_Description of the task_. Please set out each line below exactly as it stands, without the images.

_Supplied data_.
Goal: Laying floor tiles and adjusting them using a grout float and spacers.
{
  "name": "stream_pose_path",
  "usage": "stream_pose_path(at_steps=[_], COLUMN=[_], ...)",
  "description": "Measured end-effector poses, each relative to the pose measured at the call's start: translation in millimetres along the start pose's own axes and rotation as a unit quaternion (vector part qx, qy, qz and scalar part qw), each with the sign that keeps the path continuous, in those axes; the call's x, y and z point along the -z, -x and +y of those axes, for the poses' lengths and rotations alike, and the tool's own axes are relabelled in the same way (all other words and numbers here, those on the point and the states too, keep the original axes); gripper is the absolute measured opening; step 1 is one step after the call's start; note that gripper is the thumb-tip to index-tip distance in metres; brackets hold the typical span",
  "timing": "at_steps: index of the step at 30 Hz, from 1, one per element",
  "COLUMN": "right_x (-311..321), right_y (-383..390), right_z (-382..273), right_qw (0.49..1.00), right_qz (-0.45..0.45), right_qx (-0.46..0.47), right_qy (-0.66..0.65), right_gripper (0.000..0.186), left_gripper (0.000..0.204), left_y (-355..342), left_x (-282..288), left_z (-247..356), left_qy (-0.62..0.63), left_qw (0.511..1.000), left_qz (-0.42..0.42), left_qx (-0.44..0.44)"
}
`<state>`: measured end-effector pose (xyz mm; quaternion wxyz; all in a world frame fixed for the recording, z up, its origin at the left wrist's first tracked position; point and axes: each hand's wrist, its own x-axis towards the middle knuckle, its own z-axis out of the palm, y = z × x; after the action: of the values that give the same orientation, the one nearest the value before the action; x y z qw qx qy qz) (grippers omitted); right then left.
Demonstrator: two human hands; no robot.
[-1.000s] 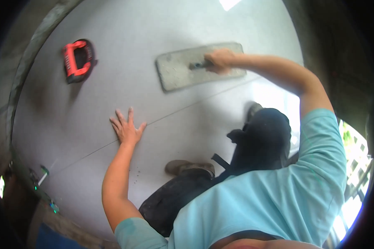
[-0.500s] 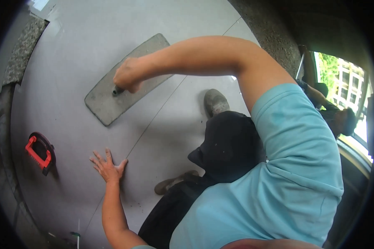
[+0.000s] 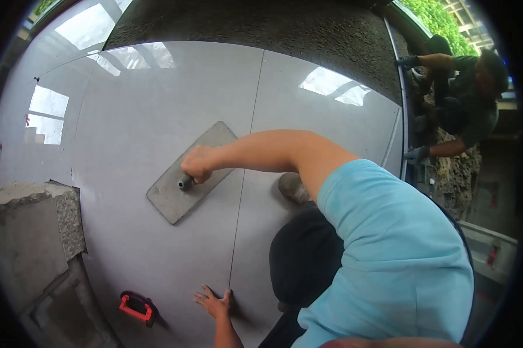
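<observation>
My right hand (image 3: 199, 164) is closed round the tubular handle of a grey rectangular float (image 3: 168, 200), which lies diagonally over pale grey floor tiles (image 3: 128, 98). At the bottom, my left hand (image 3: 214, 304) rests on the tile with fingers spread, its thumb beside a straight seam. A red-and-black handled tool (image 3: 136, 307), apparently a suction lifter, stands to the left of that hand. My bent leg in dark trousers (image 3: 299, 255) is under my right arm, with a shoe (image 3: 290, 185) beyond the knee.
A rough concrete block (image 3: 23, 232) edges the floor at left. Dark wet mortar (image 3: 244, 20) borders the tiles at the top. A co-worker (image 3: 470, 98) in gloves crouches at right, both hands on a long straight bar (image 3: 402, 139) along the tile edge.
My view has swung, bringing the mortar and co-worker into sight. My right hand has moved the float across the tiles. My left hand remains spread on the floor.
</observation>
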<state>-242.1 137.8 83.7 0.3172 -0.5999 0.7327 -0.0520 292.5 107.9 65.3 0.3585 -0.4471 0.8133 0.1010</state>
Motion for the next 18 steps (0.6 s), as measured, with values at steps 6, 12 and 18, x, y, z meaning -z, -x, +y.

_Answer section_.
Goal: Laying floor tiles and adjusting them using a grout float and spacers.
{
  "name": "stream_pose_path",
  "usage": "stream_pose_path(at_steps=[_], COLUMN=[_], ...)",
  "description": "Measured end-effector poses, each relative to the pose measured at the call's start: translation in millimetres along the start pose's own axes and rotation as a unit quaternion (vector part qx, qy, qz and scalar part qw), each with the sign that keeps the path continuous, in those axes; the call's x, y and z point along the -z, -x and +y of those axes, for the poses' lengths and rotations alike, and the tool's own axes are relabelled in the same way (all other words and numbers here, those on the point and the states too, keep the original axes); gripper is the absolute measured opening; step 1 is one step after the call's start; note that gripper is the thumb-tip to index-tip distance in metres; brackets hold the typical span",
  "timing": "at_steps: index of the step at 30 Hz, from 1, one per element",
  "COLUMN": "right_x (-311..321), right_y (-383..390), right_z (-382..273), right_qw (0.49..1.00), right_qz (-0.45..0.45), right_qx (-0.46..0.47), right_qy (-0.66..0.65), right_gripper (0.000..0.186), left_gripper (0.000..0.204), left_y (-355..342), left_x (-282..288), left_z (-247..356), left_qy (-0.62..0.63), left_qw (0.511..1.000), left_qz (-0.42..0.42), left_qx (-0.44..0.44)"
}
`<state>`: measured end-effector pose (xyz mm; quaternion wxyz; all in a world frame fixed for the recording, z up, its origin at the left wrist's first tracked position; point and axes: each hand's wrist, its own x-axis towards the middle knuckle, its own z-axis out of the palm, y = z × x; after the action: of the values that give the same orientation, the one nearest the value before the action; x y z qw qx qy qz) (grippers omitted); right then left.
Demonstrator: two human hands; no robot.
[-1.000s] 
[-0.500s] 
[+0.000s] 
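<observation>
My right hand (image 3: 199, 164) is closed round the tubular handle of a grey rectangular float (image 3: 168, 200), which lies diagonally over pale grey floor tiles (image 3: 128, 98). At the bottom, my left hand (image 3: 214, 304) rests on the tile with fingers spread, its thumb beside a straight seam. A red-and-black handled tool (image 3: 136, 307), apparently a suction lifter, stands to the left of that hand. My bent leg in dark trousers (image 3: 299, 255) is under my right arm, with a shoe (image 3: 290, 185) beyond the knee.
A rough concrete block (image 3: 23, 232) edges the floor at left. Dark wet mortar (image 3: 244, 20) borders the tiles at the top. A co-worker (image 3: 470, 98) in gloves crouches at right, both hands on a long straight bar (image 3: 402, 139) along the tile edge.
My view has swung, bringing the mortar and co-worker into sight. My right hand has moved the float across the tiles. My left hand remains spread on the floor.
</observation>
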<state>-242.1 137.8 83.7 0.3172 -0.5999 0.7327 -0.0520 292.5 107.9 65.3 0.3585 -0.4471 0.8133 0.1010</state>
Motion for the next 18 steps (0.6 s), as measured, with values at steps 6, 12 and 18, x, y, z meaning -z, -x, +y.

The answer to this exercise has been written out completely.